History Professor Mallory Szymanski examines limits of 'neurasthentic defense'

Alfred University history professor examines 'neuresthanic defense' at Western History Association conference

Alfred University Assistant Professor of history, Mallory Szymanski, reviewed the historically significant case of Aaron Hershfield at the recent Western History Association Conference in San Antonio, TX. She read her paper on Hershfield, “‘Not His Own Boss:’ Nervous Disease, Family Scandal, and the Banking Industry in Helena, Montana, 1893-1895,” at a WHA panel, “In Sickness and in Health: Illness, Institutions, and Medicine in the American West,” which she had organized.

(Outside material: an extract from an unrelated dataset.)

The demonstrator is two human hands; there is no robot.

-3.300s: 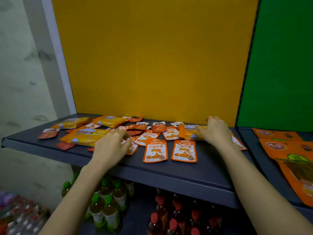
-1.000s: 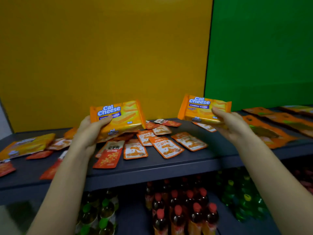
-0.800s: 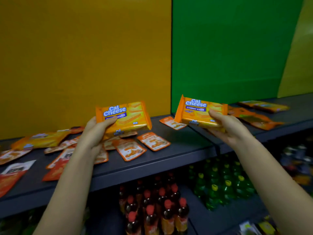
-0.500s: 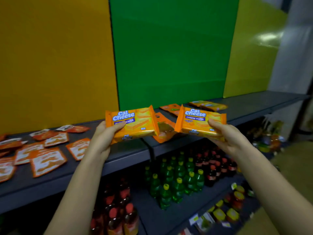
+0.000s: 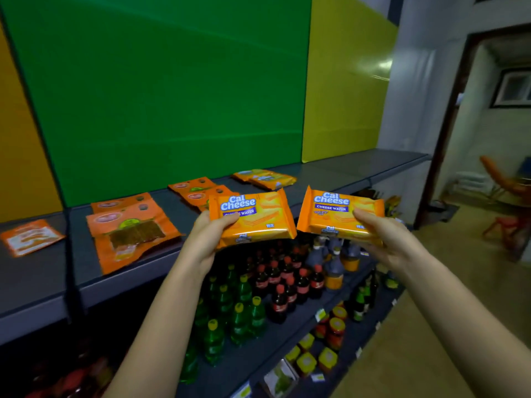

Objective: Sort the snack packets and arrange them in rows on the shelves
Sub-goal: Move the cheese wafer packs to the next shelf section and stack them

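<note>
Two Cal Cheese wafer packets are held up side by side, with a narrow gap between them. The left wafer packet [image 5: 253, 216] sits in the left hand [image 5: 207, 239], whose grip is clamped on its lower left corner, thumb across the front. The right wafer packet [image 5: 336, 214] is held by the right hand [image 5: 382, 237], grip closed round its right end. Both hang out past the front lip of the shelf [image 5: 344, 170], over the drinks below.

Behind them the shelf runs bare to its far right end, in front of the yellow panel [image 5: 344, 90]. A low pile of yellow-orange packets [image 5: 264, 178] lies towards the back by the green panel [image 5: 161, 96]. The left packet hides part of the orange pouches [image 5: 198, 192] just behind it. Larger pouches [image 5: 132, 228] reach right to the front lip further left, and a small sachet [image 5: 30, 237] near the frame edge is blurred.

Below stand green bottles [image 5: 238, 311] and red-capped bottles [image 5: 284, 282]. The jars [image 5: 333, 331] lower down are too small to read.
</note>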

Aaron Hershfield became the subject of a sensationalized divorce trial in the late nineteenth century, driven partly by Jewish relatives who wanted his marriage to a Catholic woman annulled. At the same time, Hershfield was under investigation for writing bad checks while working as a cashier in the Hershfield family-owned Merchants National Bank, located in Helena, MT.

According to Szymanski, Hershfield’s personal life was crumbling and his health was suffering. He consequently argued in court that his illness had undermined his capacity to make responsible decisions – the “neurasthenia defense,” according to Szymanski, which held that Hershfield could not be held responsible for his actions because he was too sick to have sound judgment.

Szymanski writes that Hershfield tried “to link financial and emotional distress together as legally salient justifications of his bad behavior.” The court didn’t buy his argument, and the Hershfield case, Szymanski writes, becomes historically significant “because it marked a limit to which neurasthenia and other mental illnesses could obviate a man’s responsibility to his community.”

Szymanski joined the Alfred University faculty in 2018. She teaches classes in the U.S. Civil War, Black history, the history of sexuality, and popular culture.  She also directs the Africana studies program and teaches African history.